**What you need to do:** Return exactly the span of lines in the following data that opens with the line containing "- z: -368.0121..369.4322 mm" and closes with the line containing "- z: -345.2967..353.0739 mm". Include nothing else.

**Input data:**
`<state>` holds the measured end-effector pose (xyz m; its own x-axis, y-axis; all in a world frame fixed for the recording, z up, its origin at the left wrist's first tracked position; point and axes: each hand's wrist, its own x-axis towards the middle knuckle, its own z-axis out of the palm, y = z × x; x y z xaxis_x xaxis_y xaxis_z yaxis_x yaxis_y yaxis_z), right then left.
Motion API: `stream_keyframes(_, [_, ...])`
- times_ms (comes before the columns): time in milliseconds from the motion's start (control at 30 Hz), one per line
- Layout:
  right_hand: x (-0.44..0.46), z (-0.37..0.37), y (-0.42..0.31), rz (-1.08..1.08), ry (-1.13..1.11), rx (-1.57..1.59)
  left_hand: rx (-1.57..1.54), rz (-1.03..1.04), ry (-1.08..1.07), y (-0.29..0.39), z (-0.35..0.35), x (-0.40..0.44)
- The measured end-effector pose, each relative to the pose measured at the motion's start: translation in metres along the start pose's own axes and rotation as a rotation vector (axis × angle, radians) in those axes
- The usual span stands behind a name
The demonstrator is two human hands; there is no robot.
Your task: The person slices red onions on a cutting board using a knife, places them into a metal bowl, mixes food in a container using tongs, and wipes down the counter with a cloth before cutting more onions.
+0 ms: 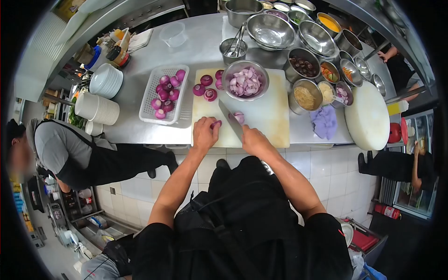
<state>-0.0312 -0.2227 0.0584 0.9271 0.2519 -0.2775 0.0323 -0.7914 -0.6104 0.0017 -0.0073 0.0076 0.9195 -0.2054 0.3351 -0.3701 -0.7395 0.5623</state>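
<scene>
My right hand grips a large kitchen knife, its blade angled up and left over the cutting board. Under the fingers of my left hand is a piece of red onion, partly hidden, to the left of the blade. A pale cut onion piece lies just right of the knife. Behind it, a steel bowl on the board holds cut onion pieces. Several whole red onions sit at the board's upper left.
A white plastic basket with red onions stands left of the board. Steel containers of ingredients and a purple cloth are at the right. Stacked white bowls line the left end. Other people stand at left and right.
</scene>
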Motion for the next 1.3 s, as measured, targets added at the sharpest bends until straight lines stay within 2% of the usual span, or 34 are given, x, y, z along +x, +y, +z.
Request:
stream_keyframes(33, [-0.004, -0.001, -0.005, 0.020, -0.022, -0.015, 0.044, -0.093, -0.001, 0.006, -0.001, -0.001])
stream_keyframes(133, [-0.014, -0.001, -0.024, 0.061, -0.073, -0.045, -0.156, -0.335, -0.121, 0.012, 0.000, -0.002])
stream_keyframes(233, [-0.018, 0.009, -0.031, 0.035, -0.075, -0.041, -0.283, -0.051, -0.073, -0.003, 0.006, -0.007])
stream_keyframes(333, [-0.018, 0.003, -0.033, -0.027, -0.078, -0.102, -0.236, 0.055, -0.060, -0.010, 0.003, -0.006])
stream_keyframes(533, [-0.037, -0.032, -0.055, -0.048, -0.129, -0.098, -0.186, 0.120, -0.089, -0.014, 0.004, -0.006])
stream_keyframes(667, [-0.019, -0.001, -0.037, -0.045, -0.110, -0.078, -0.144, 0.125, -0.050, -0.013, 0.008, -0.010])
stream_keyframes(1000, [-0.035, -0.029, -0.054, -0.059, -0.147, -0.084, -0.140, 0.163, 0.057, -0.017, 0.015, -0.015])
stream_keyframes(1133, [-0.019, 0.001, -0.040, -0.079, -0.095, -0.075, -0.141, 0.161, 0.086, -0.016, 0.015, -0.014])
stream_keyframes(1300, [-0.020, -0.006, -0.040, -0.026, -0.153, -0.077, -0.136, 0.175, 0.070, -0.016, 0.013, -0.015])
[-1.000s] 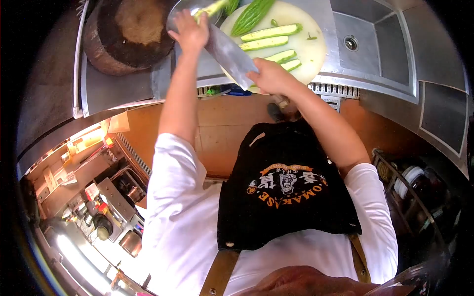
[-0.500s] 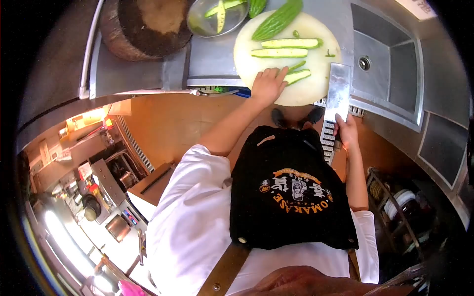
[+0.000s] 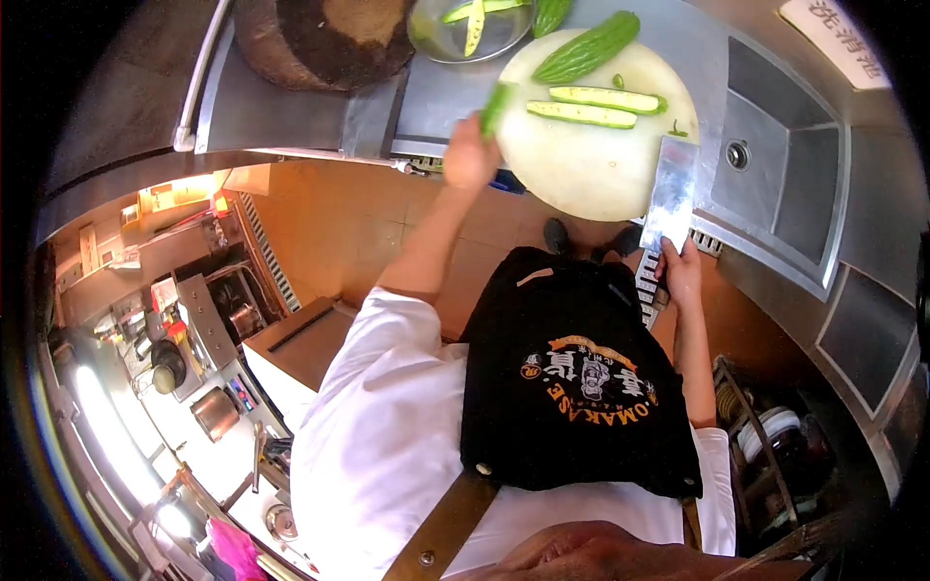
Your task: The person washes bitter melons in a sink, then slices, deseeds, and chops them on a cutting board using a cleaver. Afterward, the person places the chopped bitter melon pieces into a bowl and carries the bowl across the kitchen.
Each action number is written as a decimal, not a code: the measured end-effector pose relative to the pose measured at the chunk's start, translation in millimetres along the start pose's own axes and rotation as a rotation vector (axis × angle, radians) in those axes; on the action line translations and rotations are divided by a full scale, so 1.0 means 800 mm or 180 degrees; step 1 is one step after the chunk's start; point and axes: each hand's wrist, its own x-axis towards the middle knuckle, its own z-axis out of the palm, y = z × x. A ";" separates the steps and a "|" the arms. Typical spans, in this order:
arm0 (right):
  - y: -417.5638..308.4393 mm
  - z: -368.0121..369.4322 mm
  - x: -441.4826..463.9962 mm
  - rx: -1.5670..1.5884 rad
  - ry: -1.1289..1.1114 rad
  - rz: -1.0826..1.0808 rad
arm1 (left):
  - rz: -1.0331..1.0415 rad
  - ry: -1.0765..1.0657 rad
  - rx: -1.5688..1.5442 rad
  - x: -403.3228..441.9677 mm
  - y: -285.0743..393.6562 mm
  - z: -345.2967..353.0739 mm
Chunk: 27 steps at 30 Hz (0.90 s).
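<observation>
My left hand (image 3: 472,155), left of the round cutting board (image 3: 581,179), is closed around a green melon piece (image 3: 498,108), blurred by motion. In my right hand (image 3: 681,271) is the handle of a cleaver (image 3: 671,189); its broad blade lies over the board's right edge. Two long cut strips of bitter melon (image 3: 581,114), pale inside, rest on the board. Behind them lies a whole, ridged bitter melon (image 3: 587,48). Small green trimmings (image 3: 618,81) are near the strips. A metal bowl (image 3: 441,44) at the back left holds cut pieces.
A thick wooden chopping block (image 3: 291,48) stands at the far left of the steel counter (image 3: 436,107). Another green melon (image 3: 550,14) lies beside the bowl. To the right is a steel sink (image 3: 775,165) with a drain. Several kitchen items are on the left behind me.
My left hand has lifted the cut pieces off the board and moved left with them, toward the bowl. The cleaver stays in my right hand at the board's right edge.
</observation>
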 end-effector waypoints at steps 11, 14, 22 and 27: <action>0.005 -0.001 0.013 -0.0195 -0.0158 0.0165 | 0.2042 -0.0132 -0.0468 0.074 0.102 0.020; -0.009 0.006 0.015 -0.0259 -0.0046 0.0157 | 0.2546 -0.0599 -0.0646 0.101 0.145 0.080; -0.023 -0.005 -0.012 -0.0703 -0.0112 0.0099 | 0.2302 -0.1008 -0.0249 0.037 0.098 0.055; -0.062 -0.009 -0.043 -0.2754 -0.0578 -0.0366 | 0.1712 -0.0680 0.0073 0.004 0.073 0.044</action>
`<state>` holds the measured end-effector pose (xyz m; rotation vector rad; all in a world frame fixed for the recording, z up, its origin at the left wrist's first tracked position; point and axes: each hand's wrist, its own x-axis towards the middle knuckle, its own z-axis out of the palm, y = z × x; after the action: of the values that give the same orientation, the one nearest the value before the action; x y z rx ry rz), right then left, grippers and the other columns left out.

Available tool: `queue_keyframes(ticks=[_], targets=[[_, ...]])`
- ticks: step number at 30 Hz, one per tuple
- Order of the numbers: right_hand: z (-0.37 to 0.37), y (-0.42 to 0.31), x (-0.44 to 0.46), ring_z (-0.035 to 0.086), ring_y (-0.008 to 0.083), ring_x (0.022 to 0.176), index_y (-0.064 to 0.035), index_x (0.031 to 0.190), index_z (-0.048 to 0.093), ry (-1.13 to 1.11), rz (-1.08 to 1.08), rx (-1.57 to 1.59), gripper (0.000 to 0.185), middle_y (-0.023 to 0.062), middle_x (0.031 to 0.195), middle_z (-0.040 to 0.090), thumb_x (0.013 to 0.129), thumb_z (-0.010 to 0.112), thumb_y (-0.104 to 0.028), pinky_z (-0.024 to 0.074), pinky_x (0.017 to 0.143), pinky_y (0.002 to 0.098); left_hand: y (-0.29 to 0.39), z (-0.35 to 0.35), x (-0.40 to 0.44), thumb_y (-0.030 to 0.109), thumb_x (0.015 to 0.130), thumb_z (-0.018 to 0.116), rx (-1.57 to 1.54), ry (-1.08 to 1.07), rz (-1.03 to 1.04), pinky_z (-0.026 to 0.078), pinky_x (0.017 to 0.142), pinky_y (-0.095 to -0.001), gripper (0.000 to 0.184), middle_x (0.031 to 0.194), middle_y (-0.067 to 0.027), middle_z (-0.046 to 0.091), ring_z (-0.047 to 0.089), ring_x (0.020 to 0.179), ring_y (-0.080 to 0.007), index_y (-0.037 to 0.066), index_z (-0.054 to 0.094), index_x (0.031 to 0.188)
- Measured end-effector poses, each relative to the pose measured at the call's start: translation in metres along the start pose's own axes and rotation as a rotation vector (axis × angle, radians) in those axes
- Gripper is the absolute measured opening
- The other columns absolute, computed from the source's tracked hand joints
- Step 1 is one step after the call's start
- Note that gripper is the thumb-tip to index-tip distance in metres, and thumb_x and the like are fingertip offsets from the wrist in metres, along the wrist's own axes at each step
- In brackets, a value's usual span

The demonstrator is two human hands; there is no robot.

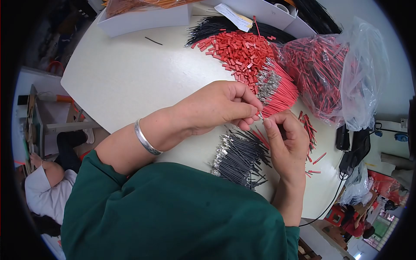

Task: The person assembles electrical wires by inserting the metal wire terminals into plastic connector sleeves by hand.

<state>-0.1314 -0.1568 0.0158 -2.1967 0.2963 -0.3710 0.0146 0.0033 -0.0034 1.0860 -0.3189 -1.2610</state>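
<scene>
My left hand (pixel 221 104) and my right hand (pixel 288 141) meet over the table, each with thumb and finger pinched. Between the fingertips shows a small metal terminal (pixel 260 115), with a bit of red at my left fingertips; the rest of these pieces is hidden. Just beyond my hands lies a bundle of red wires (pixel 281 86) with metal ends, beside a heap of small red housings (pixel 242 52). Nearer my body, below my hands, is a pile of short black wires (pixel 240 158) with metal ends.
A clear plastic bag (pixel 320 73) of red wires stands at the right. White boxes (pixel 147 21) and long black wires (pixel 208 29) line the table's (pixel 117 73) far side. Loose red wires (pixel 320 158) lie at right. Another person (pixel 50 186) sits at left.
</scene>
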Motion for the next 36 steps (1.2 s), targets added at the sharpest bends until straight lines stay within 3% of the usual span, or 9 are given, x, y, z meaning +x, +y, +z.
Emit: queue_keyframes(ticks=[6,15,23,30,36], targets=[[0.001,0.003,0.0,0.059,0.0177,0.071,0.0021,0.089,0.064,0.049,-0.034,0.045,0.012,0.0093,0.082,0.064,0.094,0.072,-0.005,0.048,0.066,0.0292,0.001,0.0,0.001,0.01,0.099,0.068,0.014,0.014,-0.014,0.057,0.076,-0.0259,0.019,0.095,-0.005,0.069,0.066,0.081,-0.0113,-0.001,0.066,0.114],[0.0,0.003,0.0,0.059,0.0177,0.071,0.0021,0.088,0.064,0.036,-0.036,0.05,0.012,0.0092,0.081,0.063,0.094,0.072,-0.005,0.0479,0.067,0.0296,0.0,0.002,0.001,0.02,0.103,0.065,0.105,0.018,-0.004,0.052,0.062,-0.0223,0.02,0.08,-0.0001,0.065,0.062,0.069,-0.0074,0.004,0.066,0.091],[-0.002,-0.001,-0.001,0.059,0.0207,0.072,0.0011,0.087,0.064,-0.009,0.016,0.022,0.013,0.0097,0.079,0.061,0.092,0.073,-0.007,0.047,0.067,0.032,0.002,0.002,0.0,0.019,0.102,0.065,0.196,0.026,0.003,0.052,0.061,-0.0226,0.019,0.081,-0.0006,0.065,0.061,0.068,-0.0073,0.003,0.066,0.092],[0.002,0.003,-0.004,0.054,0.0087,0.071,0.0011,0.091,0.065,0.027,0.146,0.205,0.013,0.0023,0.081,0.062,0.096,0.072,-0.009,0.0449,0.065,0.0253,-0.007,0.004,0.001,0.016,0.102,0.065,0.346,0.077,0.155,0.052,0.061,-0.023,0.017,0.084,-0.0017,0.065,0.059,0.068,-0.0074,0.0,0.066,0.096],[0.004,0.001,-0.006,0.053,0.0043,0.076,0.0013,0.094,0.066,0.032,0.246,0.379,0.012,-0.0009,0.084,0.062,0.098,0.071,-0.009,0.0447,0.067,0.0221,-0.007,0.003,0.003,0.015,0.102,0.065,0.215,0.075,0.087,0.052,0.061,-0.0229,0.016,0.084,-0.0021,0.065,0.06,0.069,-0.0078,0.001,0.066,0.098]])
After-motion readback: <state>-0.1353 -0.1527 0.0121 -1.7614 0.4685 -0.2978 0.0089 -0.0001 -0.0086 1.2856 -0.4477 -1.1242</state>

**Expected answer:**
  - z: -368.0121..369.4322 mm
  - x: -441.4826..463.9962 mm
  - rx: -1.5670..1.5884 rad
  - ry: -1.1289..1.1114 rad
  - rz: -1.0826..1.0808 rad
arm1 (left):
  - rz: -1.0331..1.0415 rad
  - ry: -1.0765..1.0657 rad
  - rx: -1.5688..1.5442 rad
  - x: -403.3228..441.9677 mm
  - y: -285.0743..393.6562 mm
  - z: -345.2967..353.0739 mm

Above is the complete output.